* _DATASET EXCERPT_:

□ □ □ □

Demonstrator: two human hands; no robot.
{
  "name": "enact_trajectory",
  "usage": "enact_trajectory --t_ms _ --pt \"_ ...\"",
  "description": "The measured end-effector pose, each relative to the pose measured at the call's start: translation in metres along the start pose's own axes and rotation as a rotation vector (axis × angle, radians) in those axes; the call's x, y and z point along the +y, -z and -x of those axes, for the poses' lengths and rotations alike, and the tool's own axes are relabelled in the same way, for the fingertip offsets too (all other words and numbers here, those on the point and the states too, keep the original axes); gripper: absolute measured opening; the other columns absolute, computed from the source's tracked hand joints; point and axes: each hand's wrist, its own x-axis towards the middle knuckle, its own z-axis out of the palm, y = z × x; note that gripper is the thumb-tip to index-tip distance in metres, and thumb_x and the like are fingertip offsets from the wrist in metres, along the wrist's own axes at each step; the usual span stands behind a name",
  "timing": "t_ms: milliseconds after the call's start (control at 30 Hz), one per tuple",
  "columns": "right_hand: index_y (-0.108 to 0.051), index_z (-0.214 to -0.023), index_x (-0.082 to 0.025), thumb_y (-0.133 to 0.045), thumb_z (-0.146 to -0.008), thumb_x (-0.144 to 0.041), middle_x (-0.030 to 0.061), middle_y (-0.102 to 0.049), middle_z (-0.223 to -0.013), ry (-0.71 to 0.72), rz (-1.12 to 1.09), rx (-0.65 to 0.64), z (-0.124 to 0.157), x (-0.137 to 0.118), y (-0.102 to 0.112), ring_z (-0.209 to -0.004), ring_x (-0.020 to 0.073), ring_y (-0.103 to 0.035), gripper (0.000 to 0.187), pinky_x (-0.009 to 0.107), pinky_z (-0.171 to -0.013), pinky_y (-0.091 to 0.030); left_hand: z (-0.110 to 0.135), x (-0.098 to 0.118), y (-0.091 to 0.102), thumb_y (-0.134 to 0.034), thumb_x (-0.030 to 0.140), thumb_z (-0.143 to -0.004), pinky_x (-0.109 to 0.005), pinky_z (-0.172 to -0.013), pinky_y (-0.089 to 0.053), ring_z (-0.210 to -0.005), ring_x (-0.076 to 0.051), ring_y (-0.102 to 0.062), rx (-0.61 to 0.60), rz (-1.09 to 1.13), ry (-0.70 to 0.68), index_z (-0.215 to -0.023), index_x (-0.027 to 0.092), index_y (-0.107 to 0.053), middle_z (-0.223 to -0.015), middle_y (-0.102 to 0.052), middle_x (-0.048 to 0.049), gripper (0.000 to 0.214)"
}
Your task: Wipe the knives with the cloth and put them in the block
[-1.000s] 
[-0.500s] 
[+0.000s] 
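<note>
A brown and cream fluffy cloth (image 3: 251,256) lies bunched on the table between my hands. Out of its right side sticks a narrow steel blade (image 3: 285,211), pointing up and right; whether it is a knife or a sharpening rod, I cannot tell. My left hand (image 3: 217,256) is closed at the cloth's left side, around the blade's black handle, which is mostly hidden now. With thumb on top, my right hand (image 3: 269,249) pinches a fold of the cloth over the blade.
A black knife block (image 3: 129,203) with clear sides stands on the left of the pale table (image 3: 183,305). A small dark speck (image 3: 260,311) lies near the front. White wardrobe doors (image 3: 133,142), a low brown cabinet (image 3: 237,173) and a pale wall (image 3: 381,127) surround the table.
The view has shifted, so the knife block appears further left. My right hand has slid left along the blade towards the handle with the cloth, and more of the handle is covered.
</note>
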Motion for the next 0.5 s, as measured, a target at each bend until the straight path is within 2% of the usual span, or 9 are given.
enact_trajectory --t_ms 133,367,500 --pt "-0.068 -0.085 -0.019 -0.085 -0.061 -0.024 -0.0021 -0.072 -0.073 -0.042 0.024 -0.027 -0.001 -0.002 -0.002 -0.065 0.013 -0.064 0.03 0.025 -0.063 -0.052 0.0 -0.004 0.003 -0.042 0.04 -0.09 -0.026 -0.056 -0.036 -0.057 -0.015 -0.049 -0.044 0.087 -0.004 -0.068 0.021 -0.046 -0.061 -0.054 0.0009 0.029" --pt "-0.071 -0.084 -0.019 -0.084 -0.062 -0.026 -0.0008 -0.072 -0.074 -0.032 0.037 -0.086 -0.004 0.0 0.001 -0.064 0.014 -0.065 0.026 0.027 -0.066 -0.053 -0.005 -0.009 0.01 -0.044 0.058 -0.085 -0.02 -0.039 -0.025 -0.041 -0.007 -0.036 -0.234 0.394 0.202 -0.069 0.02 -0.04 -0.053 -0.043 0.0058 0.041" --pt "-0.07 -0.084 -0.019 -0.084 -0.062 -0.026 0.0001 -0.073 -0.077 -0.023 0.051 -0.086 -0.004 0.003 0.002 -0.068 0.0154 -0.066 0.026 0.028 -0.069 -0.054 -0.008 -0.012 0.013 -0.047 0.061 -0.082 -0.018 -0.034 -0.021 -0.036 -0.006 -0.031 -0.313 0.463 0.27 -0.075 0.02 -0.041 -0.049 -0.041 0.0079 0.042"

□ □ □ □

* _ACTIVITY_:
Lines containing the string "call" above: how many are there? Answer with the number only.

* _WRITTEN RESPONSE_:
2